OpenMP

OpenMP is a specification for a set of compiler directives, library routines, and environment variables that can be used to specify high-level parallelism in Fortran and C/C++ programs. The OpenMP API uses the fork-join model of parallel execution. Multiple threads of execution perform tasks defined implicitly or explicitly by OpenMP directives. (Text taken from OpenMP FAQ and API specification.)
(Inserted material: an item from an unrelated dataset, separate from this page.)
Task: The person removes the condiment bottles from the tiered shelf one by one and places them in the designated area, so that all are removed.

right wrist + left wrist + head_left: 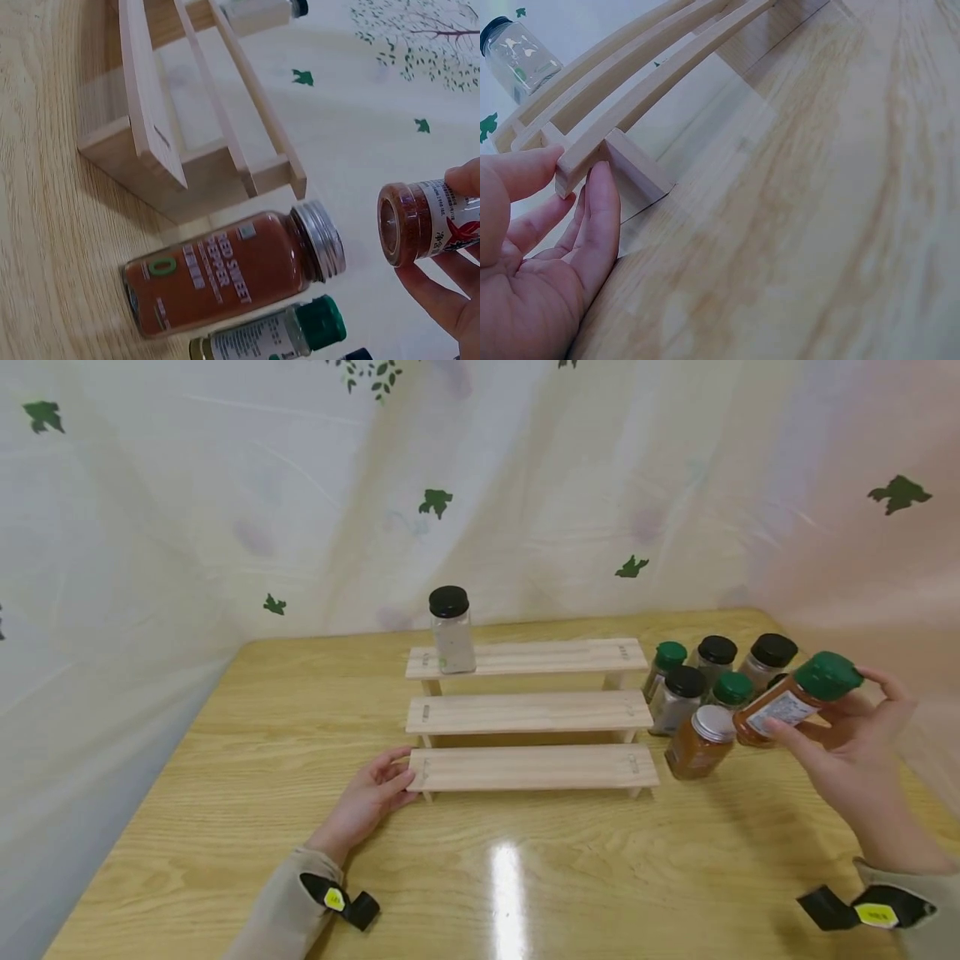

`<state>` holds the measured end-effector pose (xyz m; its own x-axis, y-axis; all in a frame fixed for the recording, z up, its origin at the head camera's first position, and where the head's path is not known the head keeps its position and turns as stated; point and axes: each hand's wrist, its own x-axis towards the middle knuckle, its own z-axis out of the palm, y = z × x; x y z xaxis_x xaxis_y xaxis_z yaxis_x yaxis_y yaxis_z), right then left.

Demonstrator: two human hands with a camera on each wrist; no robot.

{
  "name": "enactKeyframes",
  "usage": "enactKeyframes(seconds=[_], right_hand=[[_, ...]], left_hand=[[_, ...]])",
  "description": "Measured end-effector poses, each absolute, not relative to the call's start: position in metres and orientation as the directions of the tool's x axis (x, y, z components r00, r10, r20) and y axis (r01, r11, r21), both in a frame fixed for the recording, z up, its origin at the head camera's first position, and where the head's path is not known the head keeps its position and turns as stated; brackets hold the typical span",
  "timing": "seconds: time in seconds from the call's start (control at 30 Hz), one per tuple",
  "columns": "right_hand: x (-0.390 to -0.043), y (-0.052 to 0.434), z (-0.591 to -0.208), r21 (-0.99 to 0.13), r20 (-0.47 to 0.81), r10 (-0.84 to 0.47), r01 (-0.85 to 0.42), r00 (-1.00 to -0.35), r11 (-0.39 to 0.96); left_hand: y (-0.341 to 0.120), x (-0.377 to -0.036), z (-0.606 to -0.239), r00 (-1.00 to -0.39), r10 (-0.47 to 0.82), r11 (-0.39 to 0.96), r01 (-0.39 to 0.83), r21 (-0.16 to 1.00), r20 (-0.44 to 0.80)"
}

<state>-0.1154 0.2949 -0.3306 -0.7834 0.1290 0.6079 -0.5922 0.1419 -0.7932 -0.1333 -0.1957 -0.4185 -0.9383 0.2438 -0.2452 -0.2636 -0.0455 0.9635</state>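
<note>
Fingers of the left hand (369, 800) lie straight and relaxed against the left end of the three-step wooden rack (530, 713), low and left of centre in the head view; the left wrist view shows the fingertips (604, 196) touching the lowest step's end and its leg, gripping nothing. This hand seems to be steadying the rack.

On the rack's top step, near its left end, one black-capped jar (452, 631) with pale contents stands upright. The two lower steps carry nothing.

Right of the rack, on the table (225, 760), a cluster of spice jars (708, 681) with black and green caps stands close together, and a silver-capped jar of red powder (701, 742) sits just beside the lowest step's right end.

At the right edge of the frame the right hand (858, 752) holds a green-capped jar of orange-red spice (795, 700) lifted off the table and tilted, fingers and thumb curled round it.

Judging by this, the step in hand is carrying a picked-up jar toward the rack. The next move would call for swinging it leftward over the cluster without knocking the standing jars, righting it, and setting it flat on a narrow step.
</note>
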Motion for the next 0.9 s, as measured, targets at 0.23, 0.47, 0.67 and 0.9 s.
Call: enactKeyframes(seconds=[0.23,0.47,0.67,0.9], right_hand=[[-0.113,0.307,-0.334,-0.835,0.520,0.259,-0.421,-0.814,0.354],[-0.115,0.321,-0.342,-0.814,0.496,0.293,-0.320,-0.818,0.484],[-0.119,0.336,-0.359,-0.852,0.447,0.240,-0.328,-0.862,0.408],[-0.120,0.333,-0.373,-0.813,0.462,0.044,-0.403,-0.886,0.421]], left_hand=[[-0.194,-0.133,-0.421,-0.937,0.245,-0.042,-0.268,0.963,-0.250],[-0.195,-0.134,-0.421,-0.936,0.250,-0.040,-0.266,0.963,-0.248],[-0.195,-0.133,-0.419,-0.936,0.248,-0.035,-0.266,0.963,-0.250],[-0.195,-0.133,-0.418,-0.937,0.248,-0.043,-0.266,0.963,-0.247]])
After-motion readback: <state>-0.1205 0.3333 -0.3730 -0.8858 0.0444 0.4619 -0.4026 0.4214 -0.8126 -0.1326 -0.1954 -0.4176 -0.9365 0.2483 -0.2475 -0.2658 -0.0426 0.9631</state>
Although the directives in early versions of the OpenMP specification focused on thread-level parallelism, more recent versions (especially 4.0 and 4.5) have generalized the specification to address more complex types (and multiple types) of parallelism, reflecting the increasing degree of on-node parallelism in HPC architectures. In particular, OpenMP 4.0 introduced the simd and target constructs. We discuss each of these in detail below.

omp simd

Decorating a loop with the simd construct informs the compiler that the loop iterations are independent and can be executed with SIMD instructions (e.g., AVX-512 on Intel Xeon Phi), e.g.,

!$omp simd
do i = 1, array_size
  a(i) = b(i) * c(i)
end do
!$omp end simd

Example output from a compiler optimization report for this loop is as follows:

LOOP BEGIN at main.f90(9,3)
   remark #15388: vectorization support: reference A(i) has aligned access   [ main.f90(10,5) ]
   remark #15388: vectorization support: reference B(i) has aligned access   [ main.f90(10,12) ]
   remark #15388: vectorization support: reference C(i) has aligned access   [ main.f90(10,19) ]
   remark #15305: vectorization support: vector length 16
   remark #15399: vectorization support: unroll factor set to 4
   remark #15301: OpenMP SIMD LOOP WAS VECTORIZED
   remark #15448: unmasked aligned unit stride loads: 2
   remark #15449: unmasked aligned unit stride stores: 1
   remark #15475: --- begin vector cost summary ---
   remark #15476: scalar cost: 6
   remark #15477: vector cost: 0.310
   remark #15478: estimated potential speedup: 19.200
   remark #15488: --- end vector cost summary ---
LOOP END

The simd construct can be combined with the traditional parallel for (or parallel do in Fortran) constructs in order to execute the loop with both multi-threading and with SIMD instructions, e.g.,

!$omp parallel do simd
do i = 1, array_size
  a(i) = b(i) * c(i)
end do
!$omp end parallel do simd

The optimization report for the above snippet is as follows:

Begin optimization report for: MAIN

    Report from: OpenMP optimizations [openmp]

main.f90(8:9-8:9):OMP:MAIN__:  OpenMP DEFINED LOOP WAS PARALLELIZED

    Report from: Vector optimizations [vec]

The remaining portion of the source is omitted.